Data section below:

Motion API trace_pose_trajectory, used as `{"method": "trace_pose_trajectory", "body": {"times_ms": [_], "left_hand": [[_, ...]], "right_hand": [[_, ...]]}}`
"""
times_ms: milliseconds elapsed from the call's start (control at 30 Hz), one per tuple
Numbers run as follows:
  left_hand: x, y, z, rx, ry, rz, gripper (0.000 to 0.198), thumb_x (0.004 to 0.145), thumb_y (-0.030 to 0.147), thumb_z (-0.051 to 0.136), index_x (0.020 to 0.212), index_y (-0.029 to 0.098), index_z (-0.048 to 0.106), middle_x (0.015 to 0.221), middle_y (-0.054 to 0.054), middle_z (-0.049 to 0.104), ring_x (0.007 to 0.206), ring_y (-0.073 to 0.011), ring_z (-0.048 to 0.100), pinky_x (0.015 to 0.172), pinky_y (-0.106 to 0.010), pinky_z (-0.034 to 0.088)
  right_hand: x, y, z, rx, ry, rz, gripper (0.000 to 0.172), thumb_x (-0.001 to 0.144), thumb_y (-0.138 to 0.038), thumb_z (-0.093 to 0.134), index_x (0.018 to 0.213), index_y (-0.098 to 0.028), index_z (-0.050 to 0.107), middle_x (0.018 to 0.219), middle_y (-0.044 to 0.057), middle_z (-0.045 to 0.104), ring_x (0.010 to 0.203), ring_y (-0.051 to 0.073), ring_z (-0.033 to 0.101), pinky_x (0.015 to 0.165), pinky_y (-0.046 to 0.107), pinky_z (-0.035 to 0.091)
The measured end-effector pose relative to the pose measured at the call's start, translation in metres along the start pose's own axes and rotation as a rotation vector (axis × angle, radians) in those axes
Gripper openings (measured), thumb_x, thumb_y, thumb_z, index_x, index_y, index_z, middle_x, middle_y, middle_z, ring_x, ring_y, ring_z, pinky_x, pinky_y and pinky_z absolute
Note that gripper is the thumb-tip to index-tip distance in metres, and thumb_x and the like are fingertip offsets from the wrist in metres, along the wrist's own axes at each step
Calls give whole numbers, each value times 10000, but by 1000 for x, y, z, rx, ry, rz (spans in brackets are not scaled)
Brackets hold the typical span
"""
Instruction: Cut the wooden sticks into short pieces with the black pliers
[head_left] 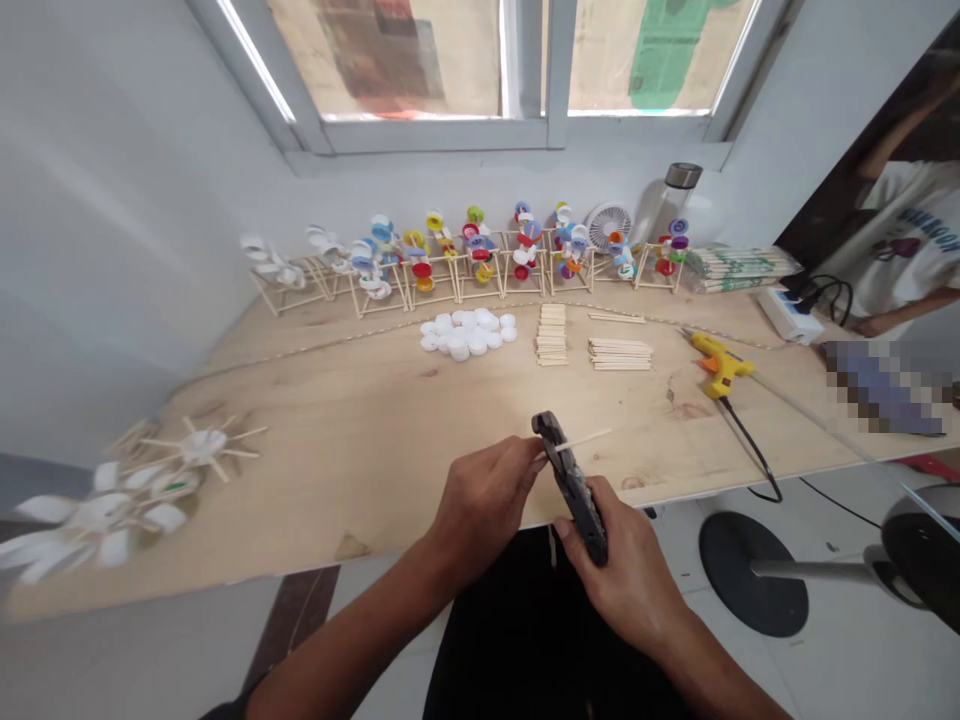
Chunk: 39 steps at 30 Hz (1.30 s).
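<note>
A white-framed window point(412, 60) above pale gray walls point(127, 250) — a plywood bench point(375, 450) over white floor tiles point(750, 480).

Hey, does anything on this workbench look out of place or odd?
The yellow hot glue gun seems to lie on its side on the light plywood tabletop, with no stand, and its black power cord trails over the table's edge.

Bare left arm point(345, 640), bare right arm point(675, 640), both long and thin. Left hand point(484, 505) and right hand point(622, 570), short nails. Plain black clothes point(517, 640) below hands. Small dark bit of cloth point(223, 712) at bottom edge, by left arm.
</note>
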<state>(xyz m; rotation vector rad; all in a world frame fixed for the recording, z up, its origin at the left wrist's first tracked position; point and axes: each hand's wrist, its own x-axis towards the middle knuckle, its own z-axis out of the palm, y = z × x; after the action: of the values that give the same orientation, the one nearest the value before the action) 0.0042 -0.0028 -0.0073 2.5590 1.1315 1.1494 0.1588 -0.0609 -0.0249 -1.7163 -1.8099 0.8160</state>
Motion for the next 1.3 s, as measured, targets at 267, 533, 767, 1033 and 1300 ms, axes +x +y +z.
{"method": "trace_pose_trajectory", "body": {"times_ms": [267,533,767,1033,1300], "left_hand": [[-3,-3,5,48,28,53,118,844,141,419,911,136,516,570,26,468,500,-91,436,483,-197,342],[-3,-7,9,101,20,77,129,842,146,420,934,131,510,579,27,463,517,-90,442,496,-193,350],[1,-14,13,135,22,105,121,836,140,433,919,121,519,554,33,435,501,-89,414,482,-193,322],[6,-24,16,150,49,116,108,831,138,448,913,122,517,555,33,443,501,-86,412,484,-187,317],[11,-35,20,169,29,89,106,835,143,442,887,132,535,548,33,457,494,-86,433,477,-192,316]], "right_hand": [[-1,-1,1,0,3,-6,105,810,-308,448,835,-207,435,656,-7,548,570,154,506,513,226,330],[0,1,4,1,29,-19,149,823,-333,428,749,-207,402,593,-13,526,504,138,492,473,216,318],[7,2,3,-12,32,-22,161,830,-335,412,731,-210,392,578,-11,524,496,144,505,469,219,323],[17,2,0,-142,18,-20,174,827,-352,416,733,-206,414,579,-14,537,512,150,519,492,226,317],[34,8,3,-201,42,-104,155,823,-328,413,759,-194,455,645,17,563,618,178,541,559,251,342]]}}
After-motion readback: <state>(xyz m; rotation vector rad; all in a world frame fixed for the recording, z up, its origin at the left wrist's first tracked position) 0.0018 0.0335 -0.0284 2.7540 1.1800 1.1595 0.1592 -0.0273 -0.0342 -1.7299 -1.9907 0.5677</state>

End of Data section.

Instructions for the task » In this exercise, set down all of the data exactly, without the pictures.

Problem solution »
Motion API trace_pose_trajectory, used as `{"method": "trace_pose_trajectory", "body": {"times_ms": [_], "left_hand": [[_, ...]], "right_hand": [[_, ...]]}}`
"""
times_ms: milliseconds elapsed from the call's start (control at 30 Hz), one per tuple
Numbers run as follows:
  left_hand: x, y, z, rx, ry, rz, gripper (0.000 to 0.198), thumb_x (0.004 to 0.145), thumb_y (-0.030 to 0.147), thumb_z (-0.051 to 0.136), index_x (0.020 to 0.212), index_y (-0.029 to 0.098), index_z (-0.048 to 0.106), middle_x (0.015 to 0.221), middle_y (-0.054 to 0.054), middle_z (-0.049 to 0.104), ring_x (0.007 to 0.206), ring_y (-0.073 to 0.011), ring_z (-0.048 to 0.100), pinky_x (0.015 to 0.172), pinky_y (-0.106 to 0.010), pinky_z (-0.034 to 0.088)
  right_hand: x, y, z, rx, ry, rz, gripper (0.000 to 0.172), thumb_x (-0.001 to 0.144), thumb_y (-0.138 to 0.038), thumb_z (-0.093 to 0.134), index_x (0.018 to 0.213), index_y (-0.098 to 0.028), index_z (-0.050 to 0.107), middle_x (0.018 to 0.219), middle_y (-0.044 to 0.057), middle_z (-0.045 to 0.104), ring_x (0.010 to 0.203), ring_y (-0.051 to 0.073), ring_z (-0.033 to 0.101), pinky_x (0.015 to 0.165), pinky_y (-0.046 to 0.107), pinky_z (-0.035 to 0.091)
The measured end-effector pose relative to the pose measured at the call's start, translation in metres along the start pose's own axes and rotation as a rotation vector (axis × angle, radians) in those axes
Gripper openings (measured), thumb_x, thumb_y, thumb_z, index_x, index_y, index_z, middle_x, middle_y, middle_z, ring_x, ring_y, ring_z, pinky_x, pinky_y and pinky_z absolute
Note that gripper is the thumb-tip to index-tip distance in metres, and thumb_x and the like are fingertip offsets from the wrist in metres, along the wrist's own axes at each step
Calls give whole numbers, each value times 10000, but by 1000 for x, y, z, rx, ry, rz (spans in brackets are not scaled)
Brackets hold the typical span
"""
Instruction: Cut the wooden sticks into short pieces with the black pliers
[head_left] 
Chunk: 39 steps at 30 Hz (1.30 s).
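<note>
A white-framed window point(412, 60) above pale gray walls point(127, 250) — a plywood bench point(375, 450) over white floor tiles point(750, 480).

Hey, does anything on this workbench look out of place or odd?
The yellow hot glue gun seems to lie on its side on the light plywood tabletop, with no stand, and its black power cord trails over the table's edge.

Bare left arm point(345, 640), bare right arm point(675, 640), both long and thin. Left hand point(484, 505) and right hand point(622, 570), short nails. Plain black clothes point(517, 640) below hands. Small dark bit of cloth point(223, 712) at bottom edge, by left arm.
</note>
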<state>(xyz m; rotation vector rad; all in a world frame fixed for the recording, z up, its origin at the left wrist's first tracked position; point and axes: each hand's wrist, its own x-axis towards the middle knuckle, its own z-axis out of the palm, y = z × x; after the action: of the values that give the same orientation, the one nearest the value before the action) 0.0042 -0.0028 -0.0073 2.5590 1.1315 1.1494 0.1588 -0.0609 -0.0249 -1.7163 -1.8099 0.8160</state>
Motion for the next 1.3 s, as measured, targets at 267, 533, 767, 1033 and 1300 ms, axes +x +y +z.
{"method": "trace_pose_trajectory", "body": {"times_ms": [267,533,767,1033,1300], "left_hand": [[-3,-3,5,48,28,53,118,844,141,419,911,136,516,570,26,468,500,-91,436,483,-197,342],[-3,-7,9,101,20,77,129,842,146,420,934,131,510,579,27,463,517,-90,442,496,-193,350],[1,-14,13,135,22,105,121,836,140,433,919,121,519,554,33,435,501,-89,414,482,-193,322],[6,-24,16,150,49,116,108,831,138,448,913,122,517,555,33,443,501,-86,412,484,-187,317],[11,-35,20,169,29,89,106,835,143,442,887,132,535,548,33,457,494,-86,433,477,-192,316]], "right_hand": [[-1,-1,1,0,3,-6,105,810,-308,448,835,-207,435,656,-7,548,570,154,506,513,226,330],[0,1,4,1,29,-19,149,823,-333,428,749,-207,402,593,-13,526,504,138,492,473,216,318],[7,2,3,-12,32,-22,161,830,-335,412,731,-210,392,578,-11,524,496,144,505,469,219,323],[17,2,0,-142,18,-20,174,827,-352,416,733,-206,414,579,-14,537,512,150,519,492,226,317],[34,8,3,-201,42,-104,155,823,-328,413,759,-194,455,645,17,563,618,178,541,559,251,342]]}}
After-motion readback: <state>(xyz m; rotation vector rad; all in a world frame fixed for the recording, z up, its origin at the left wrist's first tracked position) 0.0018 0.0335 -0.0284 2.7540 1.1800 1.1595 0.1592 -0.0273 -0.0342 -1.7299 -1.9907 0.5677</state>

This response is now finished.